Veteran Arab journalist Abdel Bari Atwan says the two main Sudanese generals are most to blame for war in the nation, but the picture is complicated by the vested interests of the U.S., Israel, Gulf nations, Egypt and Russia.

As the war in Yemen is starting to end, a new war is beginning in Sudan. But what the two conflicts on opposite sides of the Red Sea have in common is that both are in large part proxy wars, in which external intervention (especially from the Gulf) plays a major role.

It was to Saudi Arabia and the UAE that U.S. Secretary of State Anthony Blinken turned to urge greater efforts to restore calm and stop the war that erupted on Saturday between the two arch-allies: General Abdelfattah al-Burhan and his deputy General Mohamed Hamdan Dagalo (Hemedti).

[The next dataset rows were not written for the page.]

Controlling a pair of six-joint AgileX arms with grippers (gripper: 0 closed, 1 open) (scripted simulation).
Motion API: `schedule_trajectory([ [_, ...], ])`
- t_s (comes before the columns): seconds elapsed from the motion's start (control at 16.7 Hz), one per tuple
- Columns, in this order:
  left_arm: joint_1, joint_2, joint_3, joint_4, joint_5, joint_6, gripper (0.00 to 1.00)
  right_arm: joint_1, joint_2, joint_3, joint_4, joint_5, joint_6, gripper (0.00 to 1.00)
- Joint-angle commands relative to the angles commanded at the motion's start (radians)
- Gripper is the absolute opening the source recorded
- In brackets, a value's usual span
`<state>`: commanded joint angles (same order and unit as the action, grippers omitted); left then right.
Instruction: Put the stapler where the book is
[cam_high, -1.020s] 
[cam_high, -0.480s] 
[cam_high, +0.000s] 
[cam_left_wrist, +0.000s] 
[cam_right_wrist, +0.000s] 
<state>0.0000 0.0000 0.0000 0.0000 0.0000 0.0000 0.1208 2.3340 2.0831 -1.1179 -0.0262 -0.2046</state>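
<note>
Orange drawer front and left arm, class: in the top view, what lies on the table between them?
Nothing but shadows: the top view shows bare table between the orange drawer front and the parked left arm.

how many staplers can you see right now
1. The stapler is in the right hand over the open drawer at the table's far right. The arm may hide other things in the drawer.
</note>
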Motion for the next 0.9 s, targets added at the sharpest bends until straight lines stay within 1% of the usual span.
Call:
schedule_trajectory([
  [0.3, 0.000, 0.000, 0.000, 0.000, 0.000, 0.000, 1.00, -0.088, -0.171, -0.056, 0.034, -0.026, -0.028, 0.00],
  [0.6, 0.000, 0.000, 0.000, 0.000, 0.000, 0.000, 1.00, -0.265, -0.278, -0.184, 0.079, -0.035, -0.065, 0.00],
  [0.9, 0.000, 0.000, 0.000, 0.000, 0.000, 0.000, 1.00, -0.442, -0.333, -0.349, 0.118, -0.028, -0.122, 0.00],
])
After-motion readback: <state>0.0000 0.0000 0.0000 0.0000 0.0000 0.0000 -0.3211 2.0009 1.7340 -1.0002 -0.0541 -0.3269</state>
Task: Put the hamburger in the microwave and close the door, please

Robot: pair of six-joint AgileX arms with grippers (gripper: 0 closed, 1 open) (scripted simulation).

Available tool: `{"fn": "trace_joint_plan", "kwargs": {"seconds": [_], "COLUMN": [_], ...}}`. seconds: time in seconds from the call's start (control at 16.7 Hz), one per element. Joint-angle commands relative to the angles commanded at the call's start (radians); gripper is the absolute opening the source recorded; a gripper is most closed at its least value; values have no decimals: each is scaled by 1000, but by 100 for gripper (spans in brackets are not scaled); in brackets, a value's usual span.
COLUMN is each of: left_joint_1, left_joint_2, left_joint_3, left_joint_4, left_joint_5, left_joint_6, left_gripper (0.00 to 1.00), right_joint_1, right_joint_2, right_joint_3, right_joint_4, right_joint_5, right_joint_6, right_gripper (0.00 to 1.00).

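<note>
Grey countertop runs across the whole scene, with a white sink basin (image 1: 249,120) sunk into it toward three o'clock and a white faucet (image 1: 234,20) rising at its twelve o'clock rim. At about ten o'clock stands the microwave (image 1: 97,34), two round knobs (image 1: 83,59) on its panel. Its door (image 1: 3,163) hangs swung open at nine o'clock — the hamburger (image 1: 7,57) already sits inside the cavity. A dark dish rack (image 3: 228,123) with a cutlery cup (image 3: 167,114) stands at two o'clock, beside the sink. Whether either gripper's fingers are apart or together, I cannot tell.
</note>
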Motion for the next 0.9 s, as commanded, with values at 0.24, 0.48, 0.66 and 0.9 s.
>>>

The latter attained his exalted rank without attending any military or civilian academy, but due to his leadership of the 100,000-strong Rapid Support Forces (RSF) militia – notorious for its record of murder and repression in Darfur and his acquisition of vast amounts of stolen gold.

There have been several indications as to the allegiances of the parties fighting for power in Sudan and the identity of their external backers. In short, it seems Egypt is backing Burhan and the UAE and Russia are backing Hemedti. Meanwhile, Saudi Arabis’s position remains unclear.

I say this for the following reasons:

First, the attack by RSF forces on Egyptian personnel stationed at Merowe military base, many of whom were detained, implies Egypt is backing Burhan and the regular army he commands.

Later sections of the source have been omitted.